Depuis que la pandémie s’est immiscée dans nos vies en mars 2020, ce sont 37 femmes qui ont été assassinées par un conjoint ou un ex-partenaire et huit enfants tués par leur père dans un contexte de violence conjugale au Québec. Ce sont plus de 70 enfants qui sont aujourd’hui sans mère pour la simple raison qu’un homme a voulu asseoir sa domination et son contrôle sur elle.

Dans le contexte de la Journée internationale des droits des femmes, nous appelons à un devoir de mémoire. Nous réitérons l’importance de se souvenir des femmes qui ont perdu la vie aux mains de leurs agresseurs. Mais, appliquer la devise québécoise « Je me souviens » doit se faire en gardant en tête toutes les femmes, dans toute la diversité et l’hétérogénéité qu’elles présentent en tant que groupe social.

Il nous semble important de rappeler pourquoi nous utilisons l’intersectionnalité en apportant notre point de vue de travailleuses en maison d’hébergement qui peuvent voir son utilité au quotidien sur le terrain. Nous souhaitons aussi apporter une analyse éclairante en posant un regard sur les féminicides en contexte conjugal des trois dernières années.

D’abord, en 2022, Maria Cristovao, Madeleine Désormeaux, Louise Avon, Annie Di Lauro, Donna Callahan, toutes assassinées par leur conjoint, étaient âgées de 64 à 90 ans, démontrant clairement que la violence envers les femmes s’exerce à tous âges.

Ces femmes nous rappellent aussi l’importance de considérer l’impact du vieillissement en plus de la violence conjugale, par exemple en tenant compte de la fracture numérique entre les jeunes générations et celles plus âgées, afin de garantir l’accessibilité et l’adaptabilité des services et de l’intervention auprès des victimes en fonction de leur niveau de littéracie numérique.

Le cas de Johanne Bilodeau, décédée en septembre 2020 des mauvais traitements de son conjoint de qui elle dépendait pour recevoir des soins depuis un sévère accident vasculaire cérébral, est lui aussi très éclairant.

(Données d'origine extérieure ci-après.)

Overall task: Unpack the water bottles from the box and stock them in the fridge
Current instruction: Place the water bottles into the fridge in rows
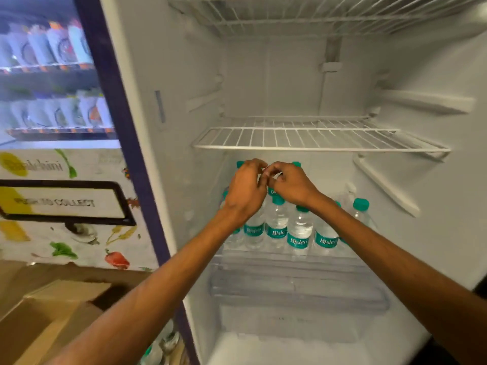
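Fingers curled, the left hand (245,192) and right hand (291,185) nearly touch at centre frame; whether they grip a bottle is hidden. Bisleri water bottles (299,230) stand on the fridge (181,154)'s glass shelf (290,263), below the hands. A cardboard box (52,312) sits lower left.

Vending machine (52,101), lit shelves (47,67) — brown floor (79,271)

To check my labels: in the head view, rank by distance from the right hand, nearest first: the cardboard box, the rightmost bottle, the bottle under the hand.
From the right hand:
1. Bottle under the hand, directly beneath.
2. Rightmost bottle, off to the right.
3. Cardboard box, far lower left.
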`<state>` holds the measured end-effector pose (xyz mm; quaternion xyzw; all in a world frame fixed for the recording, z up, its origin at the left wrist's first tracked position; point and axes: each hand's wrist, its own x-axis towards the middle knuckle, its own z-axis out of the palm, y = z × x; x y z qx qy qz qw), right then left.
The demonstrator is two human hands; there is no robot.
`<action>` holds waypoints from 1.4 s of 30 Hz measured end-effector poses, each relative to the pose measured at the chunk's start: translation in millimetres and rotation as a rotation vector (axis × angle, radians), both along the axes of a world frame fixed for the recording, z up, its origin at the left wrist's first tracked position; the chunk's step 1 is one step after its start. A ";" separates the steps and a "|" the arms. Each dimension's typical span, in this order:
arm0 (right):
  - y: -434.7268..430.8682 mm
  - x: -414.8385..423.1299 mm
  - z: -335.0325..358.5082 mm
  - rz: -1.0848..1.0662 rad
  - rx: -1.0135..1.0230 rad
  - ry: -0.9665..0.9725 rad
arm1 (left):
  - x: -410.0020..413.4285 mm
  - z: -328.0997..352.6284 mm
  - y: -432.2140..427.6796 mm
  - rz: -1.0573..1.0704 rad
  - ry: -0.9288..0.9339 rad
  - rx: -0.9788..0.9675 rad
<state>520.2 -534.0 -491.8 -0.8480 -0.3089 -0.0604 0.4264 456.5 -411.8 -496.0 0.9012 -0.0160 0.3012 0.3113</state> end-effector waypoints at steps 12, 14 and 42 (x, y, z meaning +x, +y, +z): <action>46.0 -170.7 -43.3 0.122 0.116 -0.238 | -198.3 -48.8 44.6 -0.028 -0.201 -0.191; 59.3 -196.8 -59.9 0.214 0.121 -0.201 | -231.2 -66.1 58.1 0.009 -0.172 -0.202; 338.7 -336.1 -348.8 0.658 -0.807 0.281 | -394.3 -345.6 317.9 0.612 0.827 -0.040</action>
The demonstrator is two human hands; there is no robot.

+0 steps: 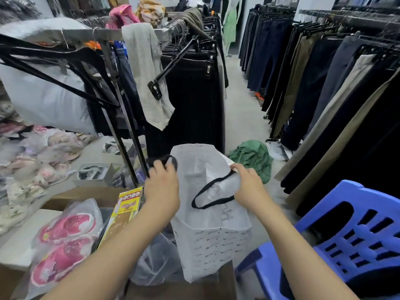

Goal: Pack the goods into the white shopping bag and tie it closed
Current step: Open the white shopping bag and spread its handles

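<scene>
White shopping bag (212, 224) held up beside the blue chair (346, 234).
My left hand (162, 185) and right hand (249, 182) each grip a black handle (151, 161); the small printed words are too blurry to read.

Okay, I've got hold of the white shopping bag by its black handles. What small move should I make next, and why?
Probably draw the left grip and right grip apart to spread the white bag open. Each holds a black handle, the bag's mouth looks nearly closed, and the wrapped pink shoes still lie outside it.
</scene>
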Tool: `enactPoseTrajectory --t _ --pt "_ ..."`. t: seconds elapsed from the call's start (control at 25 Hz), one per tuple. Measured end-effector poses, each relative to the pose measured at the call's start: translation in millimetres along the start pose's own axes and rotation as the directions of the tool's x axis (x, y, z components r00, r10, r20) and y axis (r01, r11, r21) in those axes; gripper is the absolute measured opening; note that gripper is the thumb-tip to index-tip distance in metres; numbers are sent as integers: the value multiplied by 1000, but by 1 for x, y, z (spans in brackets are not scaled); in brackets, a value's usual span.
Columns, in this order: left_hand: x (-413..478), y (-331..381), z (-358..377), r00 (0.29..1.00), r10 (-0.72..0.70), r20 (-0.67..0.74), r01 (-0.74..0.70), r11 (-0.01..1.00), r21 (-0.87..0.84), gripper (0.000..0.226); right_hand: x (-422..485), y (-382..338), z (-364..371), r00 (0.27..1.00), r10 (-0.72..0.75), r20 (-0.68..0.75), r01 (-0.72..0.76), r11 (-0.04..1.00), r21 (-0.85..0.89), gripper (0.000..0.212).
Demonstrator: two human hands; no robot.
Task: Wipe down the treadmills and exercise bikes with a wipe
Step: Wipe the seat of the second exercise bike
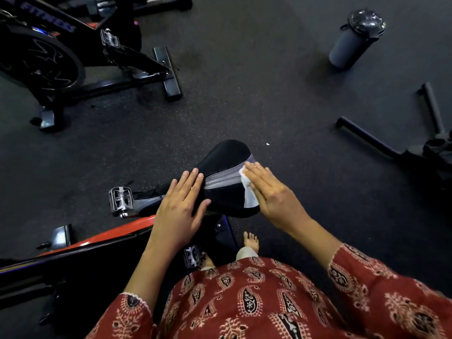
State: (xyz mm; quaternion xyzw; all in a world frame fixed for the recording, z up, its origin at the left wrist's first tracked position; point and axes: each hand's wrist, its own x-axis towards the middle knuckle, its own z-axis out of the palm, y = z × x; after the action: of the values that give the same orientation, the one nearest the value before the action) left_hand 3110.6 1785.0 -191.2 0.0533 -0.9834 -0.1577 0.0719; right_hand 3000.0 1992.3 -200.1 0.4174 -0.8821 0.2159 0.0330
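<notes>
A black exercise-bike saddle with a grey band across it sits in the middle of the view, on a bike with a red and black frame. My left hand lies flat on the saddle's left side, fingers straight. My right hand presses a white wipe flat against the saddle's right side, fingers straight. Most of the wipe is hidden under that hand.
A second black exercise bike stands at the upper left. A dark cylindrical bottle stands on the floor at the upper right. Black metal legs of other equipment lie at the right. Silver pedals stick out left of the saddle. My bare feet are below.
</notes>
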Motion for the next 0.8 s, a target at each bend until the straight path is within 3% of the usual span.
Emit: enactPoseTrajectory --t 0.08,0.2,0.28,0.36,0.48,0.64,0.72,0.8 --pt "0 2 1 1000 5 -7 -5 1000 1 57 1 -14 5 998 57 -13 -57 998 23 43" --pt "0 2 2 1000 23 4 -23 1000 11 57 15 -42 19 980 -187 72 188 982 -7 42" --pt "-1 3 2 999 30 18 -31 999 14 59 15 -30 14 978 -202 50 203 979 -9 40" --pt "0 7 3 999 44 31 -44 999 10 61 3 -21 7 999 -5 -36 6 999 42 40" --pt "7 15 9 994 95 53 -95 995 5 62 2 -33 6 958 272 -85 -269 962 46 41" --pt "13 24 15 991 120 58 -119 993 -16 62 40 -37 1 812 561 161 -577 813 75 46" --pt "12 23 16 991 124 56 -123 992 -15 61 42 -30 3 805 572 158 -591 798 121 45" --pt "10 22 16 990 131 54 -130 991 -21 61 24 -41 1 840 543 5 -537 829 160 43"
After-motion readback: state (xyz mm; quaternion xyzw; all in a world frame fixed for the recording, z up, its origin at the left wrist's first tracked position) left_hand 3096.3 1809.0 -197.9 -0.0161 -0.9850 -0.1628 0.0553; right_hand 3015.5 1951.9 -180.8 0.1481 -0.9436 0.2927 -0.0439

Comment quitter un milieu violent si l’on se repose sur notre agresseur pour se déplacer ?

Nous gardons en tête des femmes handicapées comme Mme Bilodeau ou des mères d’enfants avec des limitations fonctionnelles qui sont brutalisées par leur conjoint, mais voient leur séparation complexifiée par la crainte de ne pouvoir offrir l’ensemble des soins nécessaires à leurs enfants en trouvant refuge ailleurs.

C’est pourquoi nos maisons d’hébergement s’appliquent à développer des lieux évolutifs pour permettre aux multiples femmes et enfants qui fréquenteront ces lieux de se sentir en sécurité et confortables, indépendamment de leurs limitations fonctionnelles.

Si les stratégies de contrôle des agresseurs ont pour but d’isoler les victimes, les femmes immigrantes se trouvent d’autant plus vulnérables face à la violence de leur conjoint vu leur accès à un réseau souvent très limité.

Souvenons-nous de Gisèle Itale Betondi, de Kamila Rodriguez Vital de Quieroz, de Rajinder Prabhneed Kaur et de leurs enfants tous présents lors du meurtre de leur mère.

C’est en gardant en tête qu’en plus d’affronter un système judiciaire complexe, de nombreuses femmes immigrantes doivent naviguer dans un système culturel étranger que nos maisons d’hébergement adaptent leurs services afin d’offrir, entre autres, des services dans la langue natale des victimes.

Enfin, comment pouvons-nous expliquer que les femmes inuites représentent 11 % des victimes de féminicides en contexte conjugal depuis le début de la pandémie alors qu’elles ne représentent que 1,4 % des femmes au Québec ?

L’intersection des violences envers les femmes et du racisme permet de garder un regard critique sur des enjeux primordiaux d’accès à la justice dans les communautés autochtones, de barrières culturelles et langagières au sein du système judiciaire, de sous-financement des corps policiers autochtones autogérés ainsi que de confiance envers les forces de l’ordre.

La commission Viens découle précisément d’allégations qu’ont faites des femmes autochtones relativement à des agressions sexuelles commises par les forces policières de Val-d’Or. L’Enquête nationale sur les femmes et les filles autochtones disparues et assassinées (ENFFADA) fait clairement état de pratiques policières et judiciaires inadéquates auprès des femmes et des filles autochtones.

En bref, l’intersectionnalité est bien simple : comme les vêtements « one-size-fits-all » ne s’adaptent en réalité pas vraiment à tous les corps, l’intervention auprès des femmes en danger doit elle aussi s’offrir en plusieurs formats afin de s’adapter à la réalité de chacune d’entre elles.